Bisnis.com, JAKARTA – Pemerintah daerah (pemda) belum memanfaatkan secara maksimal ruang penarikan pinjaman daerah yang diberikan oleh pemerintah.
Merujuk pada Peraturan Menteri Keuangan (PMK) No. 106/2018, pemerintah memberikan batas maksimal kumulatif pinjaman daerah sebesar 0,3% dari PDB. Batasan ini juga berlaku pada tahun-tahun anggaran sebelumnya.
Data Direktorat Jenderal Perimbangan Keuangan (DJPK) Kementerian Keuangan menunjukkan bahwa penerimaan pinjaman daerah secara nasional pada 2017 mencapai Rp7,4 triliun.
Penarikan pinjaman daerah meningkat menjadi Rp12,2 triliun pada 2018. Namun, pinjaman daerah kembali menurun pada 2019 menjadi Rp9,38 triliun.
Dalam aspek pembiayaan anggaran daerah, pemda cenderung lebih memanfaatkan Sisa Lebih Perhitungan Anggaran (SiLPA) sebagai penerimaan pembiayaan.
DJPK mencatat penerimaan pembiayaan melalui SiLPA pada 2017 mencapai Rp55,6 triliun dan meningkat menjadi Rp58,2 triliun pada 2018.
Padahal, PP No. 56/2018 tentang Pinjaman Daerah sudah mengamanatkan bahwa pinjaman daerah bermanfaat untuk membiayai infrasruktur, investasi prasarana, hingga sarana daerah dalam rangka pelayanan publik.
Terkait dengan permasalahan ini, Direktur Jenderal Perimbangan Keuangan Kementerian Keuangan Astera Primanto Bhakti mengungkapkan bahwa masih banyak daerah yang masih menggunakan pola pikir konvensional dalam mengelola anggaran.
"Oleh karena itu kita selalu memberikan tambahan insight supaya mereka berpikirnya lebih inovatif," ujar Prima singkat, Kamis (3/10/2019).
Staf Ahli Bidang Pembangunan Daerah Kementerian Koordinator Perekonomian Bobby Hamzar Rafinus mengungkapkan bahwa sebelum melakukan penarikan pinjaman daerah, maka pemda perlu melakukan persiapan. Tahap persiapan ini lah yang belum banyak dilakukan oleh pemda.

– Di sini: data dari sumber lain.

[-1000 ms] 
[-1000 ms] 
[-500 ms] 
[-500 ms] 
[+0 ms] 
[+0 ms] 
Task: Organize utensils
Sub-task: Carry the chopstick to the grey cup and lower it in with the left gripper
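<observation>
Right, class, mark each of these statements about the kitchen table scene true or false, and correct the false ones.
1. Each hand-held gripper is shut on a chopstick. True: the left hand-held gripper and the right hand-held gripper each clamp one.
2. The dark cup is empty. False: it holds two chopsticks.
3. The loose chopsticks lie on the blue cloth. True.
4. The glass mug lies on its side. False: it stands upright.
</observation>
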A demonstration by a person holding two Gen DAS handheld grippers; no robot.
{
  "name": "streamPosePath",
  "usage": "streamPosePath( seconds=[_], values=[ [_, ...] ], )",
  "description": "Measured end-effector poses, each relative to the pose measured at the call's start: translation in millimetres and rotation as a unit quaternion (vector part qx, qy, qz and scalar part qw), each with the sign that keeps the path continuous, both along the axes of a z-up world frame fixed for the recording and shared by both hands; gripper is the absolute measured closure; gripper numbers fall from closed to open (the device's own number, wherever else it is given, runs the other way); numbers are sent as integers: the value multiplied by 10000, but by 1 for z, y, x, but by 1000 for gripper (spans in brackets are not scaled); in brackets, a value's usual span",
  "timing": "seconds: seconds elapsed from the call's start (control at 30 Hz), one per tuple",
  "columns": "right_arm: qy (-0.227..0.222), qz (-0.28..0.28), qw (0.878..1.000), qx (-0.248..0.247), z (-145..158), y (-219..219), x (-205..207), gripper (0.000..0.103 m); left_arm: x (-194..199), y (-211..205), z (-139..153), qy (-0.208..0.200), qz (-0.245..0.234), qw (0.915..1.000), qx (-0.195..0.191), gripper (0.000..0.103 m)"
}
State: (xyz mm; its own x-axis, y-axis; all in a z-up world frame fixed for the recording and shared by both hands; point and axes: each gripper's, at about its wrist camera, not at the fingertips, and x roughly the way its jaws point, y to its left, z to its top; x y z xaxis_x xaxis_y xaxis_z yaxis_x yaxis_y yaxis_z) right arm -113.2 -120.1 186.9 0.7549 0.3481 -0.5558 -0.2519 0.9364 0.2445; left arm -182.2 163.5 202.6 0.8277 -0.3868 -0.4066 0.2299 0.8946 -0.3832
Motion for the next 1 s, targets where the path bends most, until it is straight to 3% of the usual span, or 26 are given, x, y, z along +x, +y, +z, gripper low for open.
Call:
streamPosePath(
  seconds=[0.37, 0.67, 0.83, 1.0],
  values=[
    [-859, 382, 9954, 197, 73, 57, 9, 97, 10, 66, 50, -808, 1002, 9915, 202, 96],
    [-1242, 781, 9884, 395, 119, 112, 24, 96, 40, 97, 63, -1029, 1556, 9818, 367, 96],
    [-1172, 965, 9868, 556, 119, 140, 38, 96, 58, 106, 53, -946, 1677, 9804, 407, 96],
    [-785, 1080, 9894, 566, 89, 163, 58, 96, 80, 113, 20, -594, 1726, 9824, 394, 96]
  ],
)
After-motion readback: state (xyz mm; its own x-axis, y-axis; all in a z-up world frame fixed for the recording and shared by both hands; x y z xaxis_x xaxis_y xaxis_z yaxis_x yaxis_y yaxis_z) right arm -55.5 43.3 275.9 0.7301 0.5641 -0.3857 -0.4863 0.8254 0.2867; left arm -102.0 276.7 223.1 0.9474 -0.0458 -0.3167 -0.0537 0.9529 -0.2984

"Tentu juga yang penting adalah feasibility study dari proyek yang dibiayai ini memerlukan kemampuan yang tidak sederhana," ujar Bobby, Kamis (3/10/2019).

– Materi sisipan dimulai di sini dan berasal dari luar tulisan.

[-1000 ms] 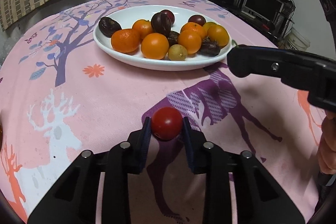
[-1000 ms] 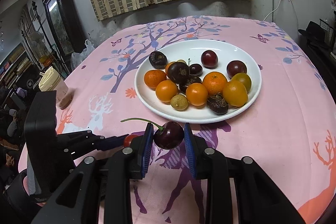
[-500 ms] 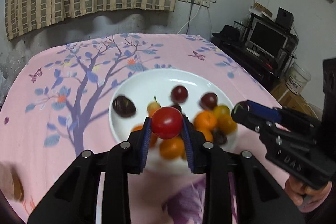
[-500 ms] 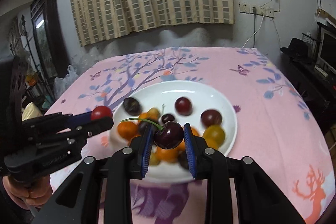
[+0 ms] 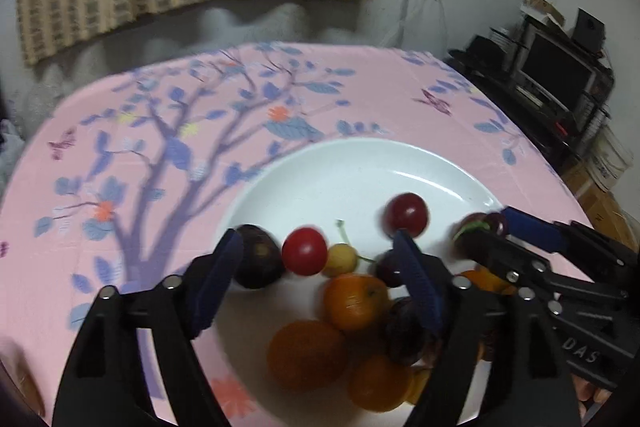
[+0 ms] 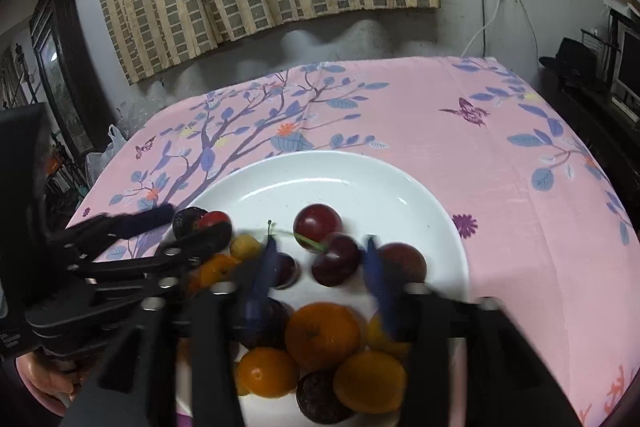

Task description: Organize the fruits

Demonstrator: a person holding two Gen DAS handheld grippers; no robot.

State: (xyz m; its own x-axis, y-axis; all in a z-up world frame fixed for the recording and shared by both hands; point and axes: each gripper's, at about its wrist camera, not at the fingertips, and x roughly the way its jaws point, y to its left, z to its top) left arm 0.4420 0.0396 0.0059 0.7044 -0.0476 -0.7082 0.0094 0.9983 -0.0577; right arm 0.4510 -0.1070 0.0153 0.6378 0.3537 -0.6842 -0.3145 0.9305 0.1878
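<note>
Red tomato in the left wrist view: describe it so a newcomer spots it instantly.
On the pink tablecloth is a white plate of fruit. At the plate's left side, the red tomato shows between a dark wrinkled fruit and a small yellow cherry. It is the only bright red, glossy, stemless fruit there.

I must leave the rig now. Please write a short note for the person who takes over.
Left gripper: fingers open, red cherry tomato just let go above the white plate.
Right gripper: fingers open, dark cherry with green stem between them, released over the plate.
Done: both fruits brought to the plate with the oranges.
Left: draw both grippers back; no other loose fruit shows on the tablecloth.
</note>
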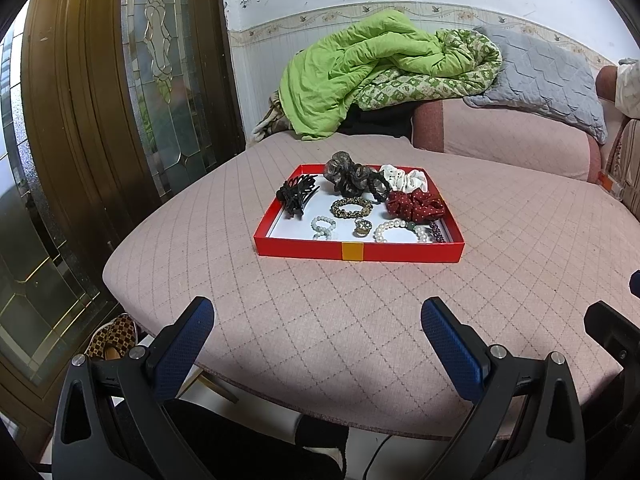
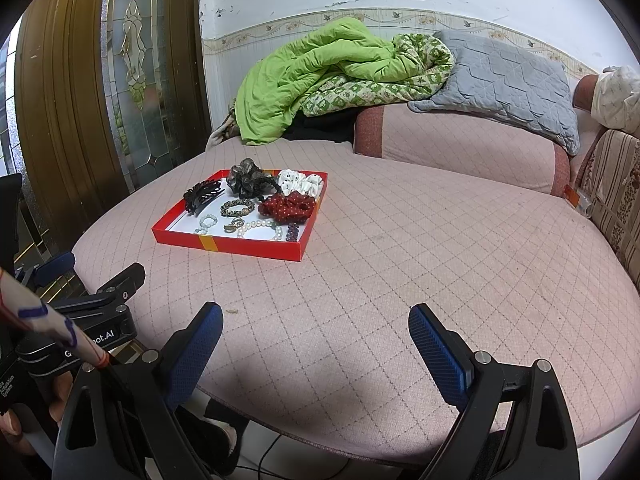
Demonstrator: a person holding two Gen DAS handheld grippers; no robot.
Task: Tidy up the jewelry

Oleh karena itu, Bobby menilai hal ini lebih didorong oleh faktor kehati-hatian pemda sebelum menarik utang. Bobby juga mencatat bahwa kinerja pendapatan asli daerah (PAD) masih belum stabil sehingga pemda masih enggan mengambil risiko untuk menarik pinjaman daerah.
Hal ini pun pada akhirnya menyebabkan SiLPA sebagai instrumen pembiayaan anggaran menjadi lebih populer digunakan ketimbang pinjaman daerah.
"Jadi ya memang harus ada edukasi kepada pemda itu bagaimana caranya me-manage utang dengan aman," kata Bobby.